▶ _LISTED ENTRIES_
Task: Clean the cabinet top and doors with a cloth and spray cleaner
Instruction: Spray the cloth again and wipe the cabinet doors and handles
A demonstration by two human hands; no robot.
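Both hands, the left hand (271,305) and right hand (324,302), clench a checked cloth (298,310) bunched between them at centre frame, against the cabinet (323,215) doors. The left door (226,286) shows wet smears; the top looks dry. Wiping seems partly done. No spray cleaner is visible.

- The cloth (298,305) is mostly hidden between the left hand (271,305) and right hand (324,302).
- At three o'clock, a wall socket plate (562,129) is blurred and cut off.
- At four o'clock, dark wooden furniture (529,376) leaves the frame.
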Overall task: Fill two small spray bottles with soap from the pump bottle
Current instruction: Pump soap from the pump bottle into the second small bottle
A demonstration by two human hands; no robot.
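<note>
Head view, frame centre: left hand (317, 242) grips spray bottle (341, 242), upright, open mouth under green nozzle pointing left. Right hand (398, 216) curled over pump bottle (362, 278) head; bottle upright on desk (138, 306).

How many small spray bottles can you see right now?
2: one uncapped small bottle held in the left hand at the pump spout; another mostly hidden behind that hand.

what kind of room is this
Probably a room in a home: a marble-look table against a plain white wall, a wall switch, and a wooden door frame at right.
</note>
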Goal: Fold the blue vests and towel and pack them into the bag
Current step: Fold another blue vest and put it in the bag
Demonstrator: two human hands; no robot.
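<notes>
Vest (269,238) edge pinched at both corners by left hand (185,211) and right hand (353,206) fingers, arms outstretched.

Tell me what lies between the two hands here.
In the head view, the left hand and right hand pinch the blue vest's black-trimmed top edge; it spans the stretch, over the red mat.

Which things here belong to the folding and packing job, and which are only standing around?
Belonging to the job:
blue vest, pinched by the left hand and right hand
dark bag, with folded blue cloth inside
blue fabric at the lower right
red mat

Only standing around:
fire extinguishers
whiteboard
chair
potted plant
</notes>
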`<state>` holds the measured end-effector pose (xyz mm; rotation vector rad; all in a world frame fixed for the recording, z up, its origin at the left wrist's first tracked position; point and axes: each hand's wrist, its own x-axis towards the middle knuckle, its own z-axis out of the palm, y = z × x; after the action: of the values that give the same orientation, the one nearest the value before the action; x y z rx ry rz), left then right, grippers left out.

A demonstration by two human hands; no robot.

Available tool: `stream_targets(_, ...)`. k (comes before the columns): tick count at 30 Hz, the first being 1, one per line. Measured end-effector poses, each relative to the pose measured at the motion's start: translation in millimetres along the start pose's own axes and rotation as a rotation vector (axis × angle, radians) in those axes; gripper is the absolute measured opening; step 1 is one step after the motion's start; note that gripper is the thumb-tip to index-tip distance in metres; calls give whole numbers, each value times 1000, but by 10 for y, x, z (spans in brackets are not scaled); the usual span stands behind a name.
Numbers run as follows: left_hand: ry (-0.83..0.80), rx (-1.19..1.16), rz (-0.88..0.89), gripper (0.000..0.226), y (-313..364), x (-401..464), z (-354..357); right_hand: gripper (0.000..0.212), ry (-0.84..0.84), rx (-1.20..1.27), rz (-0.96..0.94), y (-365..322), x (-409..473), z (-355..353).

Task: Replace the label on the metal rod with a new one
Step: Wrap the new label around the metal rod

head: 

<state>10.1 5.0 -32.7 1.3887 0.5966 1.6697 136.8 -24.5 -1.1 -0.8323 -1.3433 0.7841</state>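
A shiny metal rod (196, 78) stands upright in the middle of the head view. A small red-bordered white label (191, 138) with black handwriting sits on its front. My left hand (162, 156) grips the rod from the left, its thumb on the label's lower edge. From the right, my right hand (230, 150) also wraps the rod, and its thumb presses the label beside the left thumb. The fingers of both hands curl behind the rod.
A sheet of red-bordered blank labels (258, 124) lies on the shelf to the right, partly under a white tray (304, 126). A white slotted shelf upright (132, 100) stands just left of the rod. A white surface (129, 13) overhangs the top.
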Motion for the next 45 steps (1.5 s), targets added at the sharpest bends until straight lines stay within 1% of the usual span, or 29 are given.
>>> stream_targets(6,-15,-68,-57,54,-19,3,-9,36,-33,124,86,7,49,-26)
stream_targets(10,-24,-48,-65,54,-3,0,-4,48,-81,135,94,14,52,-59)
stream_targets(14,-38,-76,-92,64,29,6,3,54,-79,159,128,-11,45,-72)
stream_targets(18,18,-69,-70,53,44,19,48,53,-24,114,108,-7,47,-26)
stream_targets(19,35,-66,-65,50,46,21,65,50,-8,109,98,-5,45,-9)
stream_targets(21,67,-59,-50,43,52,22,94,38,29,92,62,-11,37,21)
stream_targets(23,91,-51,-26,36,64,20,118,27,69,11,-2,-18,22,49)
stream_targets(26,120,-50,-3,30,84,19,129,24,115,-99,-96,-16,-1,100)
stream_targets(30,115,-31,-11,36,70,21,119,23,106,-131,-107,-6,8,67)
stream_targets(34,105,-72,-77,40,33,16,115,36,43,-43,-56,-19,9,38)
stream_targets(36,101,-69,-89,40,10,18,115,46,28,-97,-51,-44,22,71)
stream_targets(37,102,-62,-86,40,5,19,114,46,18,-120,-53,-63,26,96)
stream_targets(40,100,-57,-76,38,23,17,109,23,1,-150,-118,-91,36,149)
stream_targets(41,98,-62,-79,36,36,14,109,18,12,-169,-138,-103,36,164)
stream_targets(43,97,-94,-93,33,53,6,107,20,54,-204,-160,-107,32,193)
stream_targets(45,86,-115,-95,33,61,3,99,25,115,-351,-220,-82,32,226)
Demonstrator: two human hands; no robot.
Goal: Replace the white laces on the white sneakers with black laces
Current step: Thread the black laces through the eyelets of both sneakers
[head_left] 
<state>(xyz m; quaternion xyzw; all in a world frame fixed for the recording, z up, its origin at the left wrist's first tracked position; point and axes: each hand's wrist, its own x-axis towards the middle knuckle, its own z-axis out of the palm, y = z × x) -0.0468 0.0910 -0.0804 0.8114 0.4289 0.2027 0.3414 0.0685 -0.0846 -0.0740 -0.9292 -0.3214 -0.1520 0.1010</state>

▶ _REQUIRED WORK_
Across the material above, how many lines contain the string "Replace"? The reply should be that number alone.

▶ _WORKED SOLUTION_
2